▶ _DIRECTIONS FOR THIS TASK_: For this exercise, return all the data word for word, with images left out.

[Extracted data entries]

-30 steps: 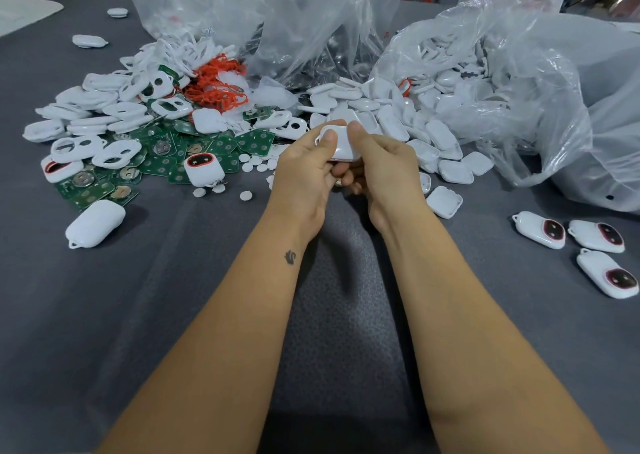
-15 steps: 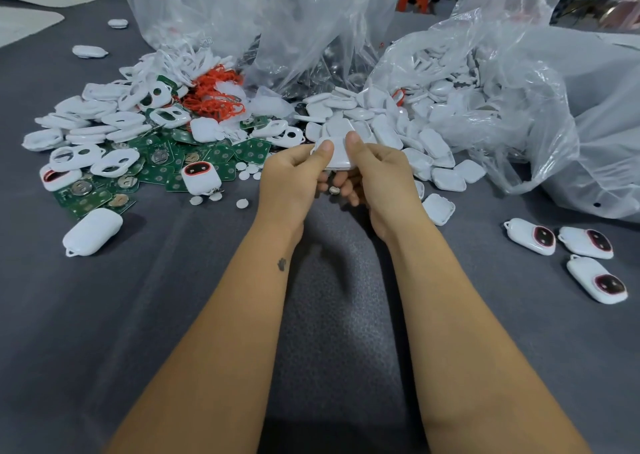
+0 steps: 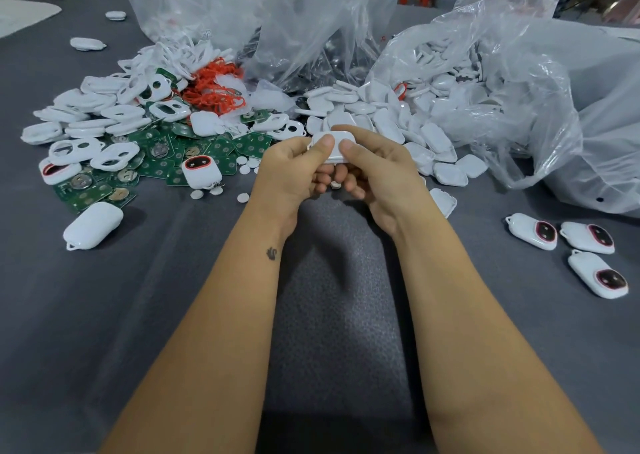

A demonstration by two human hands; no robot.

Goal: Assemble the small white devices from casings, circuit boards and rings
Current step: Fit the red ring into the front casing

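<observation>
Both hands meet above the grey counter (image 3: 104,315): the left hand (image 3: 291,173) and the right hand (image 3: 377,173) grip one white casing (image 3: 334,144) together, the two thumbs pressing on its top and the fingers curled below it. Green circuit boards (image 3: 221,149) and white rings (image 3: 114,156) lie in a heap to the left. Three finished devices (image 3: 585,237) rest at the right, well apart from the hands.
</observation>
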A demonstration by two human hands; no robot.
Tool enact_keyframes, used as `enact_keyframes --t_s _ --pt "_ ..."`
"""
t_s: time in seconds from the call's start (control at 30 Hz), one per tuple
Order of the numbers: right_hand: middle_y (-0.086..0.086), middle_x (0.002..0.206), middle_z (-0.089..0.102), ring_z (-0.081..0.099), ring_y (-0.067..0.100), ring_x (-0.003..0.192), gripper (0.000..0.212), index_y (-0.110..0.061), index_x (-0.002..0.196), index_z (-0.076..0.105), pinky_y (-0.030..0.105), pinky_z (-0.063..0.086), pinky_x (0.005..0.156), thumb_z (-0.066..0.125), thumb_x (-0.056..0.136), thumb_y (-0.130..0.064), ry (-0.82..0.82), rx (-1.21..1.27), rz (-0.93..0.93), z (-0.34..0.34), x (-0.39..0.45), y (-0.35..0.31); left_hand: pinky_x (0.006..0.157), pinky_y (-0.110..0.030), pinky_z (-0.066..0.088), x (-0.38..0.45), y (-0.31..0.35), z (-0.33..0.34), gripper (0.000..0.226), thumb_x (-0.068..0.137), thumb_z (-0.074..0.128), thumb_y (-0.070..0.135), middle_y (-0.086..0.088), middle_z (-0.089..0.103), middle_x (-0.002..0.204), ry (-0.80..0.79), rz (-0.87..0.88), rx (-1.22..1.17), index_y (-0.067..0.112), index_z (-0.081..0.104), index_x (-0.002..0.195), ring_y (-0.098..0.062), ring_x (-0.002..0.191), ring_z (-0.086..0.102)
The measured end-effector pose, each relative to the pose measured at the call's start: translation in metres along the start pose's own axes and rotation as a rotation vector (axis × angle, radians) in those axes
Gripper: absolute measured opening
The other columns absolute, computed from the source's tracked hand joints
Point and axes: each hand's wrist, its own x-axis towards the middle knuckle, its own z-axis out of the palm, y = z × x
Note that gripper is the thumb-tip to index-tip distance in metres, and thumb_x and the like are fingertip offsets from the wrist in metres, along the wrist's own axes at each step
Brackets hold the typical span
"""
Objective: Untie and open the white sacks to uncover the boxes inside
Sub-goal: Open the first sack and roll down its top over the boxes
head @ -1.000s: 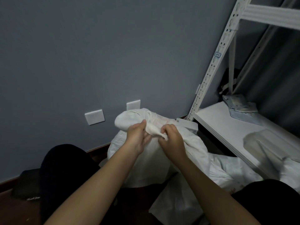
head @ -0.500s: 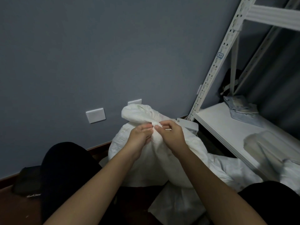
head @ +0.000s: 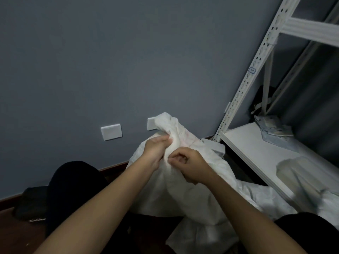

▶ _TASK ANSWER_:
-30 steps: 
-15 steps: 
+0 steps: 

A demonstration by two human hands; no robot.

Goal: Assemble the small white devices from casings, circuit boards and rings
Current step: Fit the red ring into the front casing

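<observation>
Both hands meet above the grey counter (image 3: 104,315): the left hand (image 3: 291,173) and the right hand (image 3: 377,173) grip one white casing (image 3: 334,144) together, the two thumbs pressing on its top and the fingers curled below it. Green circuit boards (image 3: 221,149) and white rings (image 3: 114,156) lie in a heap to the left. Three finished devices (image 3: 585,237) rest at the right, well apart from the hands.
</observation>
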A demonstration by two human hands; no robot.
Tool enact_keyframes, used as `enact_keyframes --t_s _ --pt "_ ..."`
"""
t_s: time in seconds from the call's start (control at 30 Hz), one per tuple
Order of the numbers: right_hand: middle_y (-0.086..0.086), middle_x (0.002..0.206), middle_z (-0.089..0.102), ring_z (-0.081..0.099), ring_y (-0.067..0.100), ring_x (-0.003..0.192), gripper (0.000..0.212), index_y (-0.110..0.061), index_x (-0.002..0.196), index_z (-0.076..0.105), pinky_y (-0.030..0.105), pinky_z (-0.063..0.086), pinky_x (0.005..0.156), thumb_z (-0.066..0.125), thumb_x (-0.056..0.136), thumb_y (-0.130..0.064), ry (-0.82..0.82), rx (-1.21..1.27), rz (-0.93..0.93), z (-0.34..0.34), x (-0.39..0.45), y (-0.35..0.31); left_hand: pinky_x (0.006..0.157), pinky_y (-0.110..0.030), pinky_z (-0.066..0.088), x (-0.38..0.45), y (-0.31..0.35), z (-0.33..0.34), gripper (0.000..0.226), thumb_x (-0.068..0.137), thumb_z (-0.074..0.128), thumb_y (-0.070..0.135), middle_y (-0.086..0.088), middle_z (-0.089..0.103), middle_x (-0.002..0.204), ry (-0.80..0.79), rz (-0.87..0.88), rx (-1.22..1.17), index_y (-0.067..0.112), index_z (-0.081..0.104), index_x (-0.002..0.195), ring_y (-0.098..0.062), ring_x (-0.002..0.191), ring_z (-0.086..0.102)
The measured end-effector pose, each relative to the pose measured at the call's start: translation in metres along the start pose's own axes and rotation as a rotation vector (axis × angle, radians) in those axes
Gripper: absolute measured opening
The other columns absolute, computed from the source's tracked hand joints
Point and axes: each hand's wrist, its own x-axis towards the middle knuckle, its own z-axis out of the palm, y = z × x
Note that gripper is the thumb-tip to index-tip distance in metres, and thumb_x and the like are fingertip offsets from the wrist in metres, along the wrist's own axes at each step
Brackets hold the typical span
"""
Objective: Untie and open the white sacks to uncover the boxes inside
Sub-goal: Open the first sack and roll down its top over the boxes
head @ -1.000s: 
head @ -0.500s: 
head @ +0.000s: 

This output requires no further additions.